While we shake off the remnants of winter, the calendar technically reads spring, and if Mother Nature is on cue, it is the time in the year when the sap begins to flow. Often referred to as the first harvest of the season, the first trickle of sap comes in early- to mid-March, depending on the temperature. While it is not technically a crop in the traditional sense of the word, maple sap is produced by Mother Nature, and once harvested and processed becomes maple syrup— the sweet gold liquid is 100 percent pure, natural and sustainable. 

For the magic to happen, there are two significant numbers to bear in mind when talking maple syrup.  For guaranteed success, those numbers must read minus five degrees Celsius at night and plus five degrees Celsius during the day. Too cold, especially at night, and the sap will freeze solid and simply refuse to flow: too warm, especially during the day, and the sap will dry up and won’t run. The formula needs to be just right for the magic to work, but when it does, it is a truly extraordinary process. 
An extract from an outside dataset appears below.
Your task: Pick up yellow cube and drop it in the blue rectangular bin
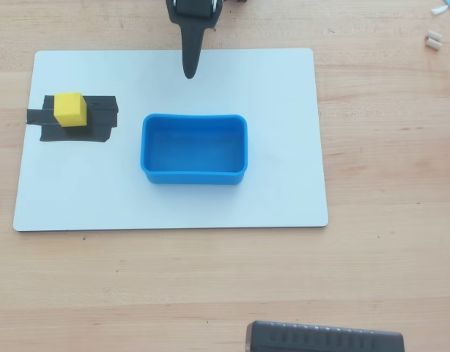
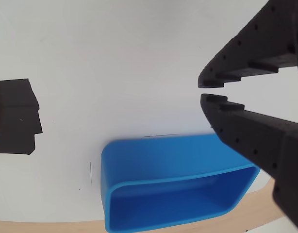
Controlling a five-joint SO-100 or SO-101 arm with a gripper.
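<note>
Overhead view: yellow cube sits left of blue rectangular bin; fingers nearly closed, empty

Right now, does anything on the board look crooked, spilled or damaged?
Nothing much. The cube sits on a ragged patch of black tape, the bin is upright and empty, and the end effector holds nothing.

White board with black tape on wooden table.
</note>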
Maple in the County, an annual event celebrating everything maple is held every March. Now in its 16th year, the family-focused event sees the enthusiastic participation of 12 sugarbushes (sugar shacks and farms) throughout the County, along with many other establishments including wineries, restaurants and breweries. But it is the food and the ever-growing variety of maple-themed products that make Maple in the County famous for miles around. Sweet treats include traditional pancake breakfasts drizzled–or drenched–in maple syrup, maple pork or maple chicken sausages, maple kettle corn, maple butter, maple caramel apples, maple sugar, maple s’mores, and a perennial favourite, mouth-watering maple taffy on snow. 

While food is a big part of the weekend festivities, there are plenty of activities at various locations scattered throughout the area with wagon rides, lumberjack shows, horse and buggy rides, petting zoos, face painting, and barnyard animals including young lambs. If the weather is a little chilly, hot chocolate, mulled wine and hot apple cider are available and some locations will have campfires to keep fingers and toes warm. If a short hike is needed to burn off the extra calories consumed, several locations have self-guided sugarbush tours where you can get up close and personal with the tapped maple trees and the running sap. It is as close to nature as one can get. Many operations now use high-tech plastic tubing systems to collect the sap, but a few still use tin buckets so visitors can experience the old-fashioned way of collecting sap.

Once the sap (referred to as “maple water” or “maple sap”) is collected, the next step is to watch the sap turn into maple syrup. A number of the sugar shacks and sugar houses are expected to have evaporators up and running for the weekend allowing visitors to witness firsthand the process of the sap being boiled down as it slowly thickens into syrup —this process is usually referred to as “sugaring” or “sugaring off”.  You can even learn about reverse osmosis. The entire labour-intensive process is a fascinating one, marvelled by children and grown-ups alike. 

Canada is the largest producer of maple syrup in the world: 71 percent of global production happens right here in Canada – 91 percent of which is produced in Quebec. Ontario is the second largest producer.

According to the Ontario Maple Syrup Producers Association, “Ontario maple syrup producers produced approximately four million litres of maple syrup, valued at over $53 million in 2011, making it an important part of our rural and provincial economy.” It takes about 40 litres of sap to make one litre of maple syrup. Think about that for a moment. Forty litres equates to a lot of drips which have to be tapped, collected, boiled, processed and bottled. Next time you think a bottle of pure Canadian maple syrup is pricey, think about this unique quality product and the steps it takes to get the amber liquid into the bottle. 

While it should be remembered maple syrup has a very high sugar content, it is surprisingly nutritious.  High in manganese and riboflavin, pure maple syrup also contains zinc, B-vitamins and magnesium.  Maple syrup is not only fat-free, but it contains 15 times more calcium than honey, and has more calcium (by volume) than milk. It also contains more potassium (by weight) than bananas, but with all sweet treats, it should be consumed in moderation (except, of course, on Maple in the County weekend).

What better way to welcome the arrival of spring and celebrate the first harvest of the season as Maple in the County turns sweet sixteen. Working within an approximate six-week window, sap season is short so be sure to get outside to enjoy this very early spring crop—it’s a tradition and one looked forward to each year. And don’t forget to pick up some genuine pure Ontario maple syrup—no imitations allowed.